* _PROBLEM REQUIREMENTS_:
From the data below, retype exactly the lines starting with the one that contains "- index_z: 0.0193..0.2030" and ending with the one that contains "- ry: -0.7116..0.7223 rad", both included.

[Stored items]
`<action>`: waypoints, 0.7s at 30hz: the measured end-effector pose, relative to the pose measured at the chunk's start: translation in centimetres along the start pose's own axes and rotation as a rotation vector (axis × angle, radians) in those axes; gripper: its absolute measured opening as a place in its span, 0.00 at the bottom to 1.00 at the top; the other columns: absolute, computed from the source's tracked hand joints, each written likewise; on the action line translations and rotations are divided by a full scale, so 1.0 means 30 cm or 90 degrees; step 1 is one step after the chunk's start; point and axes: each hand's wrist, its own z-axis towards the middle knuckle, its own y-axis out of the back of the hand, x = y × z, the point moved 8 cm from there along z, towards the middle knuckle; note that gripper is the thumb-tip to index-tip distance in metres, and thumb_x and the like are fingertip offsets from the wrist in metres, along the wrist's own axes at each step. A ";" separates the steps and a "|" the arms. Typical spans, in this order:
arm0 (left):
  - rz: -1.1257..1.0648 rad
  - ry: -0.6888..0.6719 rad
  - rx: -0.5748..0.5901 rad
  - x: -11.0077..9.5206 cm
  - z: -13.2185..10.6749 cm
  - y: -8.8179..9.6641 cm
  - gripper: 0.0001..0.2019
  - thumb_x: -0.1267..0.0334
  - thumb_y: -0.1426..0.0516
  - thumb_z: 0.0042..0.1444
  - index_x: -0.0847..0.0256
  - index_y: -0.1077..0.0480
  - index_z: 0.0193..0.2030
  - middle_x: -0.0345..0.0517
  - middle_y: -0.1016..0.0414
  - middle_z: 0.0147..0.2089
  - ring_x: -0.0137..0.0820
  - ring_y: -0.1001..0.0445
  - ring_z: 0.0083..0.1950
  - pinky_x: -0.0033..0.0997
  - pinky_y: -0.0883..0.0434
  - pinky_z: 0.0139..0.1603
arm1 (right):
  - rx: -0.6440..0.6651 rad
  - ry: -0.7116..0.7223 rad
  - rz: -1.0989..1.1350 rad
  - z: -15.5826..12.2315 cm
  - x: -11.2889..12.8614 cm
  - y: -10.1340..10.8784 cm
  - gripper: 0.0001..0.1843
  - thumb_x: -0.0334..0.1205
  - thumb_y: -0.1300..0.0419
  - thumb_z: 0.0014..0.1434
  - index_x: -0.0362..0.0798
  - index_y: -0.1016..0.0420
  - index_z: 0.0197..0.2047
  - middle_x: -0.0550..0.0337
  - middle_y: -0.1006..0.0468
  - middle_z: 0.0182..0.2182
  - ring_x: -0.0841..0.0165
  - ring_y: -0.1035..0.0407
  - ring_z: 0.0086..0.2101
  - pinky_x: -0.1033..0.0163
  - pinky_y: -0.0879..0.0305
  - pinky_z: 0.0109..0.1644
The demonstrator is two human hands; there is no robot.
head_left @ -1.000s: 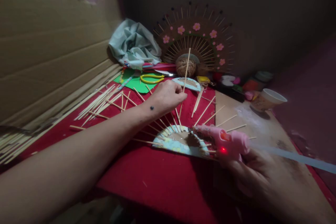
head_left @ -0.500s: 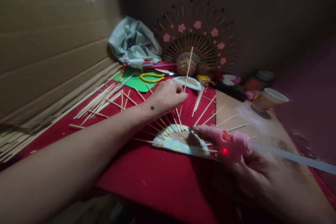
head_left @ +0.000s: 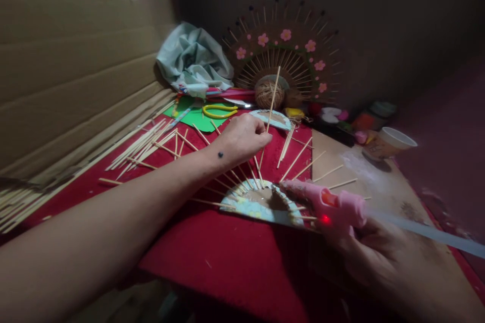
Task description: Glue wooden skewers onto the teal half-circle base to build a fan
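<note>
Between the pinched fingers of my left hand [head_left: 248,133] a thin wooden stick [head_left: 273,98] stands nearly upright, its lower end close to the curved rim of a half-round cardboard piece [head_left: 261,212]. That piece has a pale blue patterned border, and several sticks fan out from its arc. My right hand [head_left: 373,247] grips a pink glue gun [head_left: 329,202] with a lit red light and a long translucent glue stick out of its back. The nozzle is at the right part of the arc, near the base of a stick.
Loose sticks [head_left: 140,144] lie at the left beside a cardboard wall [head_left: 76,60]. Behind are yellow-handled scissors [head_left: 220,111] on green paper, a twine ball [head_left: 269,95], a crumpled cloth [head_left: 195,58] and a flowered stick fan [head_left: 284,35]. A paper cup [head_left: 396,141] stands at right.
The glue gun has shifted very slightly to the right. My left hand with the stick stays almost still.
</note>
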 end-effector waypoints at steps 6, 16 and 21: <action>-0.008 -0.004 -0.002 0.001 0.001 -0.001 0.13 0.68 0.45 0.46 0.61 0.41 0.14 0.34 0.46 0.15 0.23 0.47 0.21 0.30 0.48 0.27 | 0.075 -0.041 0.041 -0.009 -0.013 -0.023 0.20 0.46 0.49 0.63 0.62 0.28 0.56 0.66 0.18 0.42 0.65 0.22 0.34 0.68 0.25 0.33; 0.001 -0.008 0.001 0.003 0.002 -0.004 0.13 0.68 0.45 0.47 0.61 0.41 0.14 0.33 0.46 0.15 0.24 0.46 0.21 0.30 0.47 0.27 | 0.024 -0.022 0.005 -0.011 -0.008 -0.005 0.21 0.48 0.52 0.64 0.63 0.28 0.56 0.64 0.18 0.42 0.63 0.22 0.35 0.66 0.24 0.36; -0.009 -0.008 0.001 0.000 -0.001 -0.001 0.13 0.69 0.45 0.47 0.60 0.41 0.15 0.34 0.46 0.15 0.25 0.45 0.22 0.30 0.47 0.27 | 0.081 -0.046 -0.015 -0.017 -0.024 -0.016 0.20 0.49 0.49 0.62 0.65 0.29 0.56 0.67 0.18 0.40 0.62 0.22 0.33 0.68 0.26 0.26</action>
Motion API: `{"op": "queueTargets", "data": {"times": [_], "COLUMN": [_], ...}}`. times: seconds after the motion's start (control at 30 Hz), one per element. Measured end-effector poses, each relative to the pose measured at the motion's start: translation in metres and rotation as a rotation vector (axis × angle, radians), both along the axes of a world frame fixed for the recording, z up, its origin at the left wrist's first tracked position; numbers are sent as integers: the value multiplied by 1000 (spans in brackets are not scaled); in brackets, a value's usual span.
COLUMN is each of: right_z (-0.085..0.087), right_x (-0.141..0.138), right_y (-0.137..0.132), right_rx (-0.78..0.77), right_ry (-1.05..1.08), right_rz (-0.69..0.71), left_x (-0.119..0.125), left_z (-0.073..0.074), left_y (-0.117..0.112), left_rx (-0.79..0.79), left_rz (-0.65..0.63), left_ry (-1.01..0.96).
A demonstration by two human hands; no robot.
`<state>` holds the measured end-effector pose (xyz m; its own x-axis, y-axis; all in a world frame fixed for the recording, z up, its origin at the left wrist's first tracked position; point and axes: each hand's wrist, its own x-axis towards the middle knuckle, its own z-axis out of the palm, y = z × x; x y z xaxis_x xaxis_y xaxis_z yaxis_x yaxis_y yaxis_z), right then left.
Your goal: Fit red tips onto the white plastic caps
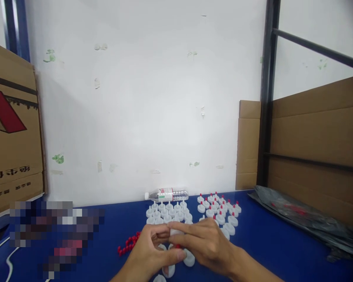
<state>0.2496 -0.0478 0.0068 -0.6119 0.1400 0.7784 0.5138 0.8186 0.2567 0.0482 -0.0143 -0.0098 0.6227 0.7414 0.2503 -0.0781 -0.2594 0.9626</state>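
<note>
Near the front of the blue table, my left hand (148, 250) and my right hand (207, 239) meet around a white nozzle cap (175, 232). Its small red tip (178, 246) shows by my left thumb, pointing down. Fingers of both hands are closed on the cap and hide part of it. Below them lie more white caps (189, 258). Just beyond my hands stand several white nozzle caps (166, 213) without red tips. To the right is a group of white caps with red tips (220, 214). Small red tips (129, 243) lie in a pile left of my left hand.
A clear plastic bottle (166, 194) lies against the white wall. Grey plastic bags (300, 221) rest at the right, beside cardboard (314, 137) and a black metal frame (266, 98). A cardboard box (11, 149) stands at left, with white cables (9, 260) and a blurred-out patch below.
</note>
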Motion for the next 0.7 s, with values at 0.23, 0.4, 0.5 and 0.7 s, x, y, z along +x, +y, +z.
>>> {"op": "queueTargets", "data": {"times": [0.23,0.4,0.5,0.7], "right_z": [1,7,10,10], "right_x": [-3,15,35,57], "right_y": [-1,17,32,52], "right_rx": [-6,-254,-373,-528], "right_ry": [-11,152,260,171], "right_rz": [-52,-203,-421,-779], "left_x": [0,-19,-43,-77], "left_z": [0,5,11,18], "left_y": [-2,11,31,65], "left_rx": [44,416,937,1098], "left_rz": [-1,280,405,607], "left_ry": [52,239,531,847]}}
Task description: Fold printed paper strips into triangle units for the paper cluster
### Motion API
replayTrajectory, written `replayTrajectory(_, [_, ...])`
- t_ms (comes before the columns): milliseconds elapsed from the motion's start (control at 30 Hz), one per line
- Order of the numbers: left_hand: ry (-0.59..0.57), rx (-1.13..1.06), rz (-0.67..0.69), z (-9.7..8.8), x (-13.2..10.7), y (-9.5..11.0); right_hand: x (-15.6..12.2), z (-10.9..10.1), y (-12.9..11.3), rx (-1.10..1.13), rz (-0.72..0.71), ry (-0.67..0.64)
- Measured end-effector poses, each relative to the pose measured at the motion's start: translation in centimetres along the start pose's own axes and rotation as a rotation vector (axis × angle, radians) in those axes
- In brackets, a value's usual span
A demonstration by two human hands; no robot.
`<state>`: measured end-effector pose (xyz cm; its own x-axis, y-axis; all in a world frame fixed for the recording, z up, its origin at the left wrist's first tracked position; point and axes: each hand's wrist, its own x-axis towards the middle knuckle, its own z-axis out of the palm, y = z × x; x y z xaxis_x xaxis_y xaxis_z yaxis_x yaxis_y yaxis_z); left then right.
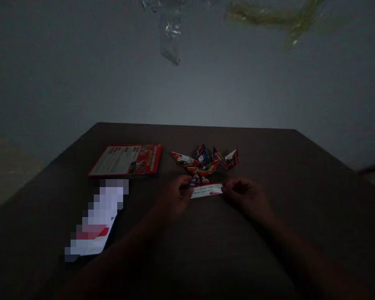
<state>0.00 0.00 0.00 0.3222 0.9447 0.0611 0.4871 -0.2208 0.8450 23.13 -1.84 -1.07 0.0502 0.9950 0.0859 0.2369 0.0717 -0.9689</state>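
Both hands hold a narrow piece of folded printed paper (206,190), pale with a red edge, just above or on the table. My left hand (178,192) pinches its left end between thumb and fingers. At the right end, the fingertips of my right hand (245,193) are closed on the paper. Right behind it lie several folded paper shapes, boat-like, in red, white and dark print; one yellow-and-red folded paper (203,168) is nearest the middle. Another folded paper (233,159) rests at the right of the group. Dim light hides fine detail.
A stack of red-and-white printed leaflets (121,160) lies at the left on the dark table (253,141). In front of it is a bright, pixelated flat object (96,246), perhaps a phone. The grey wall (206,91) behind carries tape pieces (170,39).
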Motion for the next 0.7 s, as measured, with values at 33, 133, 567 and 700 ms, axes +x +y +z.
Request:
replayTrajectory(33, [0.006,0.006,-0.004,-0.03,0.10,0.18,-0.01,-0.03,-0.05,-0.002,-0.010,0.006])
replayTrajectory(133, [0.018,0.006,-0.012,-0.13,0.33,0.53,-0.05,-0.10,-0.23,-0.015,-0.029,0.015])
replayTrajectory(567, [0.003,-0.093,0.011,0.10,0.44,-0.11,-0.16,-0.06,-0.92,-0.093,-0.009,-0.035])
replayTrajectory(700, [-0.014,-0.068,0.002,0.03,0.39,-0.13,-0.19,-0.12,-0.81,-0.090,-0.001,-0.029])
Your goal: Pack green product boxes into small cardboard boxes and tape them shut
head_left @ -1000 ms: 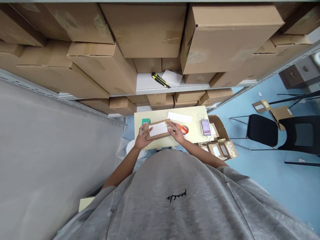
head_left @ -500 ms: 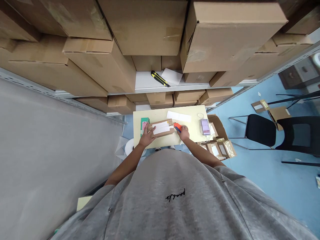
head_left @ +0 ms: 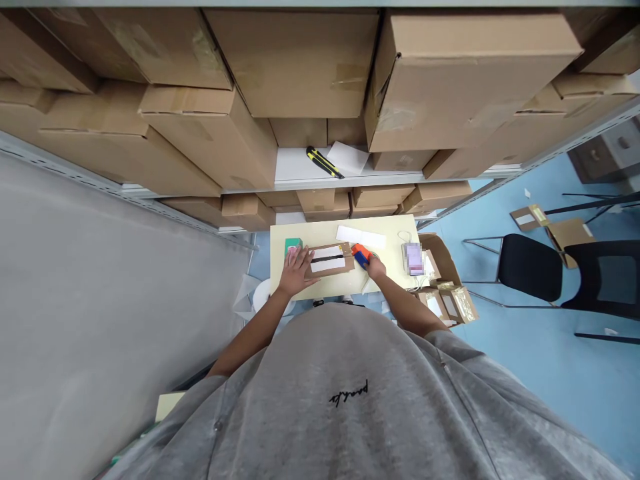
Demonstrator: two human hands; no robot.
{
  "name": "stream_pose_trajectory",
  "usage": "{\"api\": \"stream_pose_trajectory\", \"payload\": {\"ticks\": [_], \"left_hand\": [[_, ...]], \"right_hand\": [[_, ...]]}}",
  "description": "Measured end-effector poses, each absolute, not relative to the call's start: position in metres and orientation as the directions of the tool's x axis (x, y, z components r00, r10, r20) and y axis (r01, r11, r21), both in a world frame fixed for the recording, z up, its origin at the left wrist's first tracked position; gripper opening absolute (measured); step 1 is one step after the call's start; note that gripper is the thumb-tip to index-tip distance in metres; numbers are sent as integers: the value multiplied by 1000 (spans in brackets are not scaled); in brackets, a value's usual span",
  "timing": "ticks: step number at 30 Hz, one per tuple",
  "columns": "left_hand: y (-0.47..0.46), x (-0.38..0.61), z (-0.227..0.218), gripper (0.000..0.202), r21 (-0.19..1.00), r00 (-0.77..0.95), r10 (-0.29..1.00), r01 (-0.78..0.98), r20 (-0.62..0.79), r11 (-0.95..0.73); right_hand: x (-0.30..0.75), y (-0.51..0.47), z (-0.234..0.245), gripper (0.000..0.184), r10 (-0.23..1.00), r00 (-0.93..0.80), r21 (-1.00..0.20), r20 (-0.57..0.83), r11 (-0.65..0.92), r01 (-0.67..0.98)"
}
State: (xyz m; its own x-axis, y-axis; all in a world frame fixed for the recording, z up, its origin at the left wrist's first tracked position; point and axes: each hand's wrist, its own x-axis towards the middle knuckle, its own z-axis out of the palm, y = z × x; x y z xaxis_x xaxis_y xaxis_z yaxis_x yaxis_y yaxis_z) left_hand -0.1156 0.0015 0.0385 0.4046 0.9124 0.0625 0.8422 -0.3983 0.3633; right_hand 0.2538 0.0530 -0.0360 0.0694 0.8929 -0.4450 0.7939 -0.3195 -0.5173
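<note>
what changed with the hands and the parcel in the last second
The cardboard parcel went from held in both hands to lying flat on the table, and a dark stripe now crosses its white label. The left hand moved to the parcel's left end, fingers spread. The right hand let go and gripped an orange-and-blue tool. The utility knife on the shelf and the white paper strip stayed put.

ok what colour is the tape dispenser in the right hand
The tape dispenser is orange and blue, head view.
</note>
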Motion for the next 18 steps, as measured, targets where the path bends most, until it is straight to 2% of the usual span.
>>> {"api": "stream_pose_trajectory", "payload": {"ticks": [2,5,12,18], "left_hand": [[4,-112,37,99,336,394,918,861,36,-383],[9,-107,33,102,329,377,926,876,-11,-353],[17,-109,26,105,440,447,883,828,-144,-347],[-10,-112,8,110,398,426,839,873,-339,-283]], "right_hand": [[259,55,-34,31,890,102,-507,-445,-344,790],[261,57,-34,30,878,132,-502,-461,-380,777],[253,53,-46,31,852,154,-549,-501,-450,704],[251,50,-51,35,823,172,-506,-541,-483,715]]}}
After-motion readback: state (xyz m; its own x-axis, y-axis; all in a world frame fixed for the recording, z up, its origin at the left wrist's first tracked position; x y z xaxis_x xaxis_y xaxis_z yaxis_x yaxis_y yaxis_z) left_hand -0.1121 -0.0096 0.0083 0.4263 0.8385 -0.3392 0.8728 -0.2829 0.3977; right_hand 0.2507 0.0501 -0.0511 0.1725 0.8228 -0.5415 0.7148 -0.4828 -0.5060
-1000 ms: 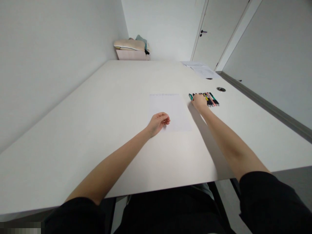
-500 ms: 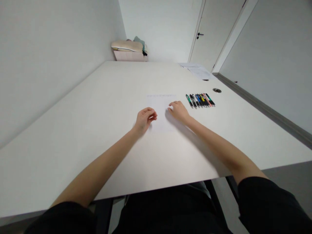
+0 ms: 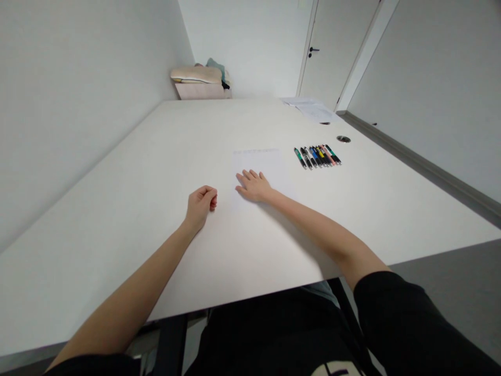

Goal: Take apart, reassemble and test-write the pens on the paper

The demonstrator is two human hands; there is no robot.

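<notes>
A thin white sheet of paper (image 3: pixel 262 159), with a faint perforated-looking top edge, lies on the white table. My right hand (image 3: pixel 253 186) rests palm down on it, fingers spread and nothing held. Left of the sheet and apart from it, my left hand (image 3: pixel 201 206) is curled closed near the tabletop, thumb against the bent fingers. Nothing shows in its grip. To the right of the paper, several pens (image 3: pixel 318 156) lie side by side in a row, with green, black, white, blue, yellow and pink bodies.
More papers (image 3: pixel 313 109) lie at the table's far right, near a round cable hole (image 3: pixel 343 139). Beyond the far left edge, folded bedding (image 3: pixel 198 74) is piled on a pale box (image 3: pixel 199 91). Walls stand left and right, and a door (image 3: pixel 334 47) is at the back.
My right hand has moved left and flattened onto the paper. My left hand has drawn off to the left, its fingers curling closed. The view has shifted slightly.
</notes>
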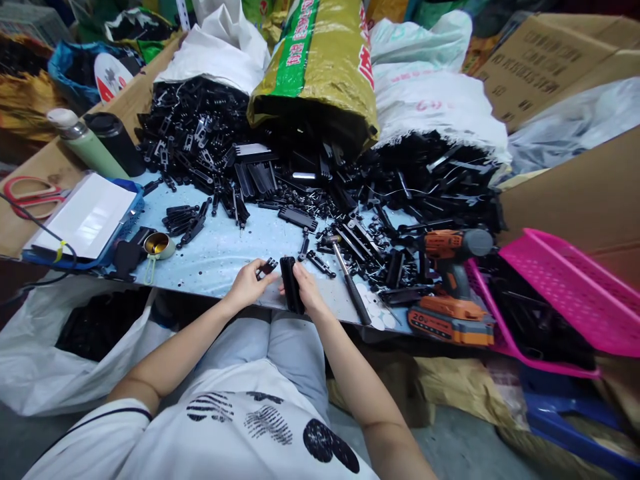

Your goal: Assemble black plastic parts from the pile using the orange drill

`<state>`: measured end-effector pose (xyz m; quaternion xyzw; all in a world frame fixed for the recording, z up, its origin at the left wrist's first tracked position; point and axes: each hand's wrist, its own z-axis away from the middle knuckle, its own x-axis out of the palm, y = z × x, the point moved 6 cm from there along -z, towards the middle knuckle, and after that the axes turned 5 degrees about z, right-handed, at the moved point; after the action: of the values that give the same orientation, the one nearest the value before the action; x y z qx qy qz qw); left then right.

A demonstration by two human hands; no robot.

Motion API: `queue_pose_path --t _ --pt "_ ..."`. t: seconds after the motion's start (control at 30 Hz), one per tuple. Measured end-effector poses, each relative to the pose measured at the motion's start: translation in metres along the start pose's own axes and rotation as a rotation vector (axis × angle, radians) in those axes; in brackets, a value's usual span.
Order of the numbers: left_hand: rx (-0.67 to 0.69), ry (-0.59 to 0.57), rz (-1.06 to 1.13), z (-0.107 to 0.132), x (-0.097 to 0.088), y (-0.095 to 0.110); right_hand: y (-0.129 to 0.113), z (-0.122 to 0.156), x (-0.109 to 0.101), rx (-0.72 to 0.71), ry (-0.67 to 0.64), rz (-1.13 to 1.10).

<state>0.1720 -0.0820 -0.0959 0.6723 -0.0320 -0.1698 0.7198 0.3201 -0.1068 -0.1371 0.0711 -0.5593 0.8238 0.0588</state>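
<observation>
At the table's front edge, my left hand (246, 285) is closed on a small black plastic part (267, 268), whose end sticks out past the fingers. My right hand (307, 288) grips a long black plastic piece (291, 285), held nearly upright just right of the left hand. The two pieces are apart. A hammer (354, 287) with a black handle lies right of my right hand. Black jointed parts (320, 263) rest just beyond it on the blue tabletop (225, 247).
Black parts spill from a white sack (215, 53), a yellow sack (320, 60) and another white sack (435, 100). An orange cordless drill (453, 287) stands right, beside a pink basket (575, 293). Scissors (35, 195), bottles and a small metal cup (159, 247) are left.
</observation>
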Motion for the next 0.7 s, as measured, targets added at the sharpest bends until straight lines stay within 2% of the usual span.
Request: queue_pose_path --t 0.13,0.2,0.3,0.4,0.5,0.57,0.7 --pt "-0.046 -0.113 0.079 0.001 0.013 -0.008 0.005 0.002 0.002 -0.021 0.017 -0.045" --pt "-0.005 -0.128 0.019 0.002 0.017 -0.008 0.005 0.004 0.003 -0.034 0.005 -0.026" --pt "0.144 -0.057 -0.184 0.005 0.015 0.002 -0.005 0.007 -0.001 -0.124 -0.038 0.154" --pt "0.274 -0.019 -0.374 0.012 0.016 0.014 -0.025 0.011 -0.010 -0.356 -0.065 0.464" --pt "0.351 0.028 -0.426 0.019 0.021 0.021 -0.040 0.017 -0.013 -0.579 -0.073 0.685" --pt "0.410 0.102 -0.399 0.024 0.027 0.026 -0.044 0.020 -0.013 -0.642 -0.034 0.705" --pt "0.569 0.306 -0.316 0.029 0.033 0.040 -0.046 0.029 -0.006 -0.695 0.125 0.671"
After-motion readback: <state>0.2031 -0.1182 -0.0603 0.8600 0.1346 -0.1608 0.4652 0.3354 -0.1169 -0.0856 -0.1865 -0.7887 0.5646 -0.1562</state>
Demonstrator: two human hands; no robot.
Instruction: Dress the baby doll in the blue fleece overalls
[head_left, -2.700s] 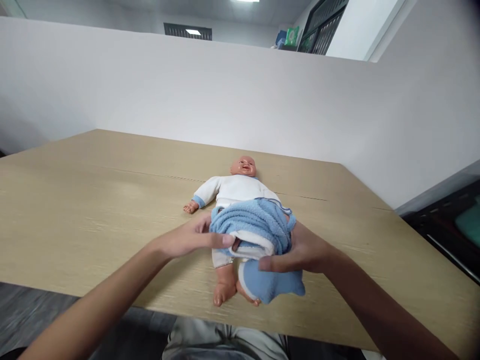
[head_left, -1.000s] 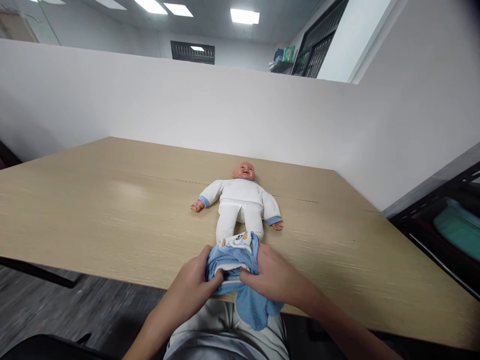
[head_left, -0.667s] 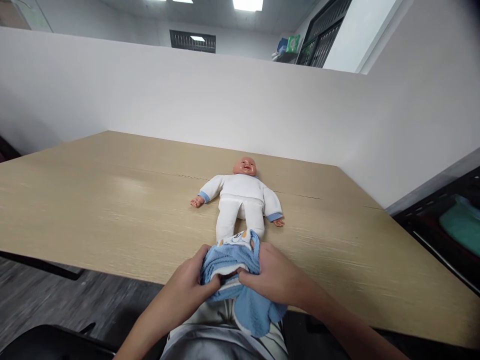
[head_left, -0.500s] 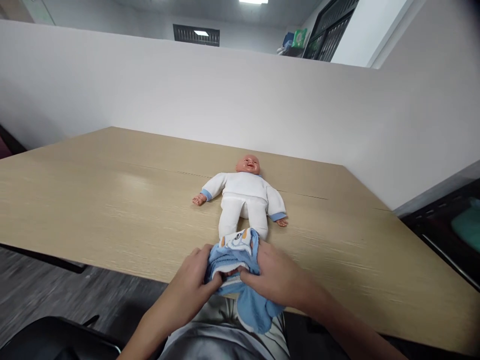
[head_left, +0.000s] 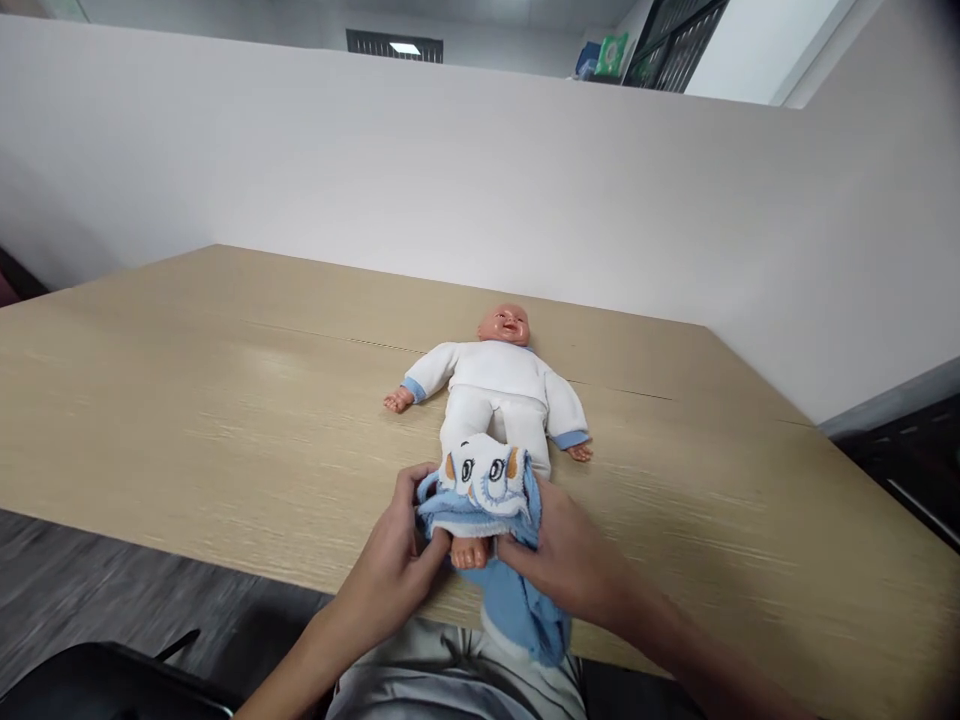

* _ANSWER BOX_:
  - index_z: 0.0193..0.2030
  - middle_x: -0.0345..0.0517
  - middle_y: -0.1016..0.0414
  - middle_z: 0.0147..0.2089
  - ring_x: -0.0137..0.0820
  - ring_y: -0.1001..0.0445
  - ring_z: 0.0083..0.1950
  - pinky_x: -0.0033..0.0997
  - pinky_y: -0.0883..0.0434
  - pinky_z: 0.0139..0.1603
arm1 (right):
  - rx: -0.6440..0.6651 rad
  - ry: -0.7116..0.7223 rad

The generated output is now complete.